The Methods of Economists


The Methods of Economists

Positive economics is an approach that uses specific economic indicators such as the price and cost of commodities, employment, and interest rates. Positive economics is used to answer the question "What is the state of the economy?".

Normative economics is a prescriptive approach to economics, providing suggestions or formulating policies that address economic issues. This method is usually used after data is collected and the economic situation has been analyzed. Normative economics is used to answer the question, "What is the most important thing that can be done for the economy?"

The bases for positive and normative economics are economic theories. A theory attempts to explain why events or things occur.

An example of positive economics is the Law of Demand which explains that when the price of a certain commodity goes up, only a few people want to buy it. Normative economics, on the other hand, would suggest that the government adopt policies that would bring the price of that commodity down.

The study of economics involves the use of graphs and charts. These are used to help students further understand economics. A good understanding of mathematics would help students in their study of economics.

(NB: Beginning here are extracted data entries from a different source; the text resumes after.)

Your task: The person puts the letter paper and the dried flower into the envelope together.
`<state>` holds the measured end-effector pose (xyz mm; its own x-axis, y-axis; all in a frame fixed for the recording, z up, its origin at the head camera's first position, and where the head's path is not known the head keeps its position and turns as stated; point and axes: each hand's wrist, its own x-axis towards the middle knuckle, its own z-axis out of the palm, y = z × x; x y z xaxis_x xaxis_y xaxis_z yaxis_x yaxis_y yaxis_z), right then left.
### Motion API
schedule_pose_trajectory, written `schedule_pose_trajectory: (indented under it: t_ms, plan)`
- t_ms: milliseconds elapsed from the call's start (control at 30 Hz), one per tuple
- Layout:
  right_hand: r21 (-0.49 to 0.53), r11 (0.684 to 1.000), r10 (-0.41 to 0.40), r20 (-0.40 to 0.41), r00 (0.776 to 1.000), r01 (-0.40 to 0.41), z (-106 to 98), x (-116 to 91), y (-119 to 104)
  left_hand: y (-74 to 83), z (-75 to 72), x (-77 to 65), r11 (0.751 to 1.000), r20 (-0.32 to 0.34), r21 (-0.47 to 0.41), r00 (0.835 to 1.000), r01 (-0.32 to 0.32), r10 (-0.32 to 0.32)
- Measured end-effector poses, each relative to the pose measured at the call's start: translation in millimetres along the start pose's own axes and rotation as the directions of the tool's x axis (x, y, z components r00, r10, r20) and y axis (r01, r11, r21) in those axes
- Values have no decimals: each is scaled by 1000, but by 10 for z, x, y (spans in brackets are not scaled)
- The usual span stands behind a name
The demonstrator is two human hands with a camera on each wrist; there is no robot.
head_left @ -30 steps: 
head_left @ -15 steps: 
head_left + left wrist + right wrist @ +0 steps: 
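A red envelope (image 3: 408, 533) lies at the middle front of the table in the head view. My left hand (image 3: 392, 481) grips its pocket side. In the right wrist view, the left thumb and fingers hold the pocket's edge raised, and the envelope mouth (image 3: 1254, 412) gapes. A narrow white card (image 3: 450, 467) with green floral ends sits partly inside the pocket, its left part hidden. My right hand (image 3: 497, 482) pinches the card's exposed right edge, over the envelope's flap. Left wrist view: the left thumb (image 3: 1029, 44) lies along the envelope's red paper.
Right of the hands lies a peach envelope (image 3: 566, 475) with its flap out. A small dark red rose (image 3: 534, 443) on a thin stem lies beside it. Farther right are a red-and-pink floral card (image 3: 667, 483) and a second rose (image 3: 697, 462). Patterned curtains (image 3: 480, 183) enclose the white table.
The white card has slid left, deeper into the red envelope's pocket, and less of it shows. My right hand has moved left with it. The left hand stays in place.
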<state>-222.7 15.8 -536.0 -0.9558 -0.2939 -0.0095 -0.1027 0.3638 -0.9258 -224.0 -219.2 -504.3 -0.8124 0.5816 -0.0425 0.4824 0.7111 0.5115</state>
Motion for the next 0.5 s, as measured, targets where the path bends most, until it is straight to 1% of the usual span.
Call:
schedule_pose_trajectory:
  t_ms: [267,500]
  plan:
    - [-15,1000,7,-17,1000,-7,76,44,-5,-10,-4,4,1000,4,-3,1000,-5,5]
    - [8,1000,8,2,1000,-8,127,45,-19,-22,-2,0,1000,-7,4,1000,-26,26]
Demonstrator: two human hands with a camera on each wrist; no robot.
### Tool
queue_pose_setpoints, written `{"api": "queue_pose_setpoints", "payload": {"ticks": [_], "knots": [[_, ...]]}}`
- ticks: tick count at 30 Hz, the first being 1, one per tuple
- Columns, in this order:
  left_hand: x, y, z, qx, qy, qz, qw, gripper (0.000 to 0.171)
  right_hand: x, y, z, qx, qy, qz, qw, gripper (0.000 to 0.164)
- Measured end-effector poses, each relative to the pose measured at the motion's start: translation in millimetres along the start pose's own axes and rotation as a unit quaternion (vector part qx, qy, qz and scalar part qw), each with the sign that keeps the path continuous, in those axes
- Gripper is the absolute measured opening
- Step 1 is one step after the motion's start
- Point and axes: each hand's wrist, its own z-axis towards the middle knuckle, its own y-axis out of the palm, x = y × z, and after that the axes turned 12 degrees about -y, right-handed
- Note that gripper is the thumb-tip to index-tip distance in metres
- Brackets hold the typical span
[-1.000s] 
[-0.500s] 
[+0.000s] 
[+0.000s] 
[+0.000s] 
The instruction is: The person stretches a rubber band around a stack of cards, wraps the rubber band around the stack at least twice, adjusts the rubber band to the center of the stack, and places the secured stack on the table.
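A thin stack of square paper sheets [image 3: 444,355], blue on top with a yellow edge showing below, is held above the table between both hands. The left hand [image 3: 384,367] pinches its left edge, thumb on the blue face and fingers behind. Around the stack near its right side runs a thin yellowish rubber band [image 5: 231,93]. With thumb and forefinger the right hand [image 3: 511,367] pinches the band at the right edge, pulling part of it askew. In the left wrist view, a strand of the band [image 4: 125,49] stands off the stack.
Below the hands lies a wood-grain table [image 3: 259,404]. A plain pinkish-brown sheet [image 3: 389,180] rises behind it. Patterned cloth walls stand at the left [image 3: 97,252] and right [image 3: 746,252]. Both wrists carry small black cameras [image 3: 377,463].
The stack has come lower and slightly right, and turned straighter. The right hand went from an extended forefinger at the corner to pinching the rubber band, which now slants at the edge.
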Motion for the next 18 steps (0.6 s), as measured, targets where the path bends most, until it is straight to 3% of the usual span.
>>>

Sometimes, economic theories clash because of the bases of their assumptions. Economists always try to prove their assumptions, so when there is a disagreement they turn to data to see whose theory is more acceptable. The acceptance of a theory depends on the economist's ability to prove it with data.

No matter how difficult social problems become, the scientific method can always aid in solving them. The following are the steps in the scientific method of addressing social issues:

1. Identify the problem. It is important to identify and illustrate a problem to be able to give the proper solutions to it. This step involves the study of events and factors that lead and contribute to the problem. It also includes the gathering of data and information that will be used to analyze the problem.

2. Analyze the problem. The data and information collected will be organized into graphs, charts, and other mathematical forms. Through this the nature and elements of the problem become more apparent, making it easier for the analyst to formulate a theory, principle, or policy.

3. Give possible alternative solutions. The theory, principle, or policy formulated from analyzing the problem can be used to make decisions or options that could help solve the problem.

4. Evaluation of alternative solutions. The alternative solutions will be evaluated and the best one will be chosen.